_EXERCISE GOAL:_ The word "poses" appears in some lines of the records below; state how many lines, and nothing else.

_ENTRIES SHOWN:_
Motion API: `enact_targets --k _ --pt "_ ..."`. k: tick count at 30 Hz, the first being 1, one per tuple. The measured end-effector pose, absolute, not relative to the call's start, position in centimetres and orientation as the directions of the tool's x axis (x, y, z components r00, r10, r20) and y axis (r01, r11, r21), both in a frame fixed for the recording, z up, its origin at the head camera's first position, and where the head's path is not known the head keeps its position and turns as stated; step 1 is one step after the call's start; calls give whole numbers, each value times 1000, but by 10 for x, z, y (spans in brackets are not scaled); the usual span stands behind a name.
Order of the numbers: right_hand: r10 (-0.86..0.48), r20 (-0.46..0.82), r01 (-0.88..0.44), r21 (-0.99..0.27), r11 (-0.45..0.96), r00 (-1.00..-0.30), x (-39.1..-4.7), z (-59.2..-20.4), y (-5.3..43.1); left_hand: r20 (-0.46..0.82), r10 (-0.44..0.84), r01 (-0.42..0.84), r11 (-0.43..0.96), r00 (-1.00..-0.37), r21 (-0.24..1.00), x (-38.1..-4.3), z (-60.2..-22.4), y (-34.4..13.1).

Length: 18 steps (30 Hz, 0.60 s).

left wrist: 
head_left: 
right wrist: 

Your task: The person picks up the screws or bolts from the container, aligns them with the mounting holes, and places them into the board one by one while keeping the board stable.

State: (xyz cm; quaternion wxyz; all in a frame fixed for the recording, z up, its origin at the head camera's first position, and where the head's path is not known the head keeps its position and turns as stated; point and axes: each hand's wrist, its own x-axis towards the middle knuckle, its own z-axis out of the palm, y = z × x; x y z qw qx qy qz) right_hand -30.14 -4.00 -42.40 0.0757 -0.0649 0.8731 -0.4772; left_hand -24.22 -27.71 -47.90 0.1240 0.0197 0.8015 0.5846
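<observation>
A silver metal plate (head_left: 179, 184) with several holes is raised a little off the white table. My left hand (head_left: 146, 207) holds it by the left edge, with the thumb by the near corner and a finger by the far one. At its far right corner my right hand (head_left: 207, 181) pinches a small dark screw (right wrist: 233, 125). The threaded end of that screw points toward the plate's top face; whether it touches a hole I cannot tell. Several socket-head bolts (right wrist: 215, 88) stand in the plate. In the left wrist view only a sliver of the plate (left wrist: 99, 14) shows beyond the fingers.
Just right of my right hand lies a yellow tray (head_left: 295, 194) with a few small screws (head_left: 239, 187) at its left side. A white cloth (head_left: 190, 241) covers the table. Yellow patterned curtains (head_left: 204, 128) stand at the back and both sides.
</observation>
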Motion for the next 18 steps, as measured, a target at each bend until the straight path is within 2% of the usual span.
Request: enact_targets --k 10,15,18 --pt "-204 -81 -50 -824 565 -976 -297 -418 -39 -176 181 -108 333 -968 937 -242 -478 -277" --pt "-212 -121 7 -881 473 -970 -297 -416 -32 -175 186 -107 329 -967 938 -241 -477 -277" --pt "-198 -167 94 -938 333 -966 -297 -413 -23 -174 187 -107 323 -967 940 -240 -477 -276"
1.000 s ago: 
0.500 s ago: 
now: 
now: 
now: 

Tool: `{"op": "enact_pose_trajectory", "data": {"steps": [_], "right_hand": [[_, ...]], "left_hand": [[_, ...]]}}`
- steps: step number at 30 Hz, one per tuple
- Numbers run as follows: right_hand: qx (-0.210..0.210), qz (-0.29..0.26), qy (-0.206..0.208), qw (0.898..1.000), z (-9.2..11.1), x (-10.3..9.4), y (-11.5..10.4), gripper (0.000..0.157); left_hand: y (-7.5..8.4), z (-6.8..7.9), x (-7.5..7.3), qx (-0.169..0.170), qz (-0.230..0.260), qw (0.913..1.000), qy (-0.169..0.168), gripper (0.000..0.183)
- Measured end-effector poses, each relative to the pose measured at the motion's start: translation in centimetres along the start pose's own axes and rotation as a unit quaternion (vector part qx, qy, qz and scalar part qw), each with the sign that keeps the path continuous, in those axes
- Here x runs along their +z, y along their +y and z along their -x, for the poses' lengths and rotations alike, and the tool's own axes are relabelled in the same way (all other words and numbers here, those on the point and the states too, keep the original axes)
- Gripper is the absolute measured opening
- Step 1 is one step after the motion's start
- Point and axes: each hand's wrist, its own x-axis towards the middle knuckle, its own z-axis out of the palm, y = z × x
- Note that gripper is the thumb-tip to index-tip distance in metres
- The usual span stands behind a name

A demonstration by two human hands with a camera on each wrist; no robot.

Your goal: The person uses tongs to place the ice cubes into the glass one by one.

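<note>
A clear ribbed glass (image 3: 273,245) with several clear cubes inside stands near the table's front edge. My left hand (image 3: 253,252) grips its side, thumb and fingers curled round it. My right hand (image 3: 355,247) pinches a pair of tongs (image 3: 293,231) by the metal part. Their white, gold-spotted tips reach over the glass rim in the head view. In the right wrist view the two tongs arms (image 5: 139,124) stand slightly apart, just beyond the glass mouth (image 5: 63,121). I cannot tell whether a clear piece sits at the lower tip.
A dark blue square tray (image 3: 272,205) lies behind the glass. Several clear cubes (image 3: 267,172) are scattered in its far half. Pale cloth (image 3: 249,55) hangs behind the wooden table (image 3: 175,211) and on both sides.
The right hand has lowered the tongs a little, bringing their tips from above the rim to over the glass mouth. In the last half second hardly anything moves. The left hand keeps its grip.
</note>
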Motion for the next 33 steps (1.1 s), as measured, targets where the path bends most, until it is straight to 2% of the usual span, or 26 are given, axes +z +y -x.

_SOLUTION FOR THIS EXERCISE:_ 2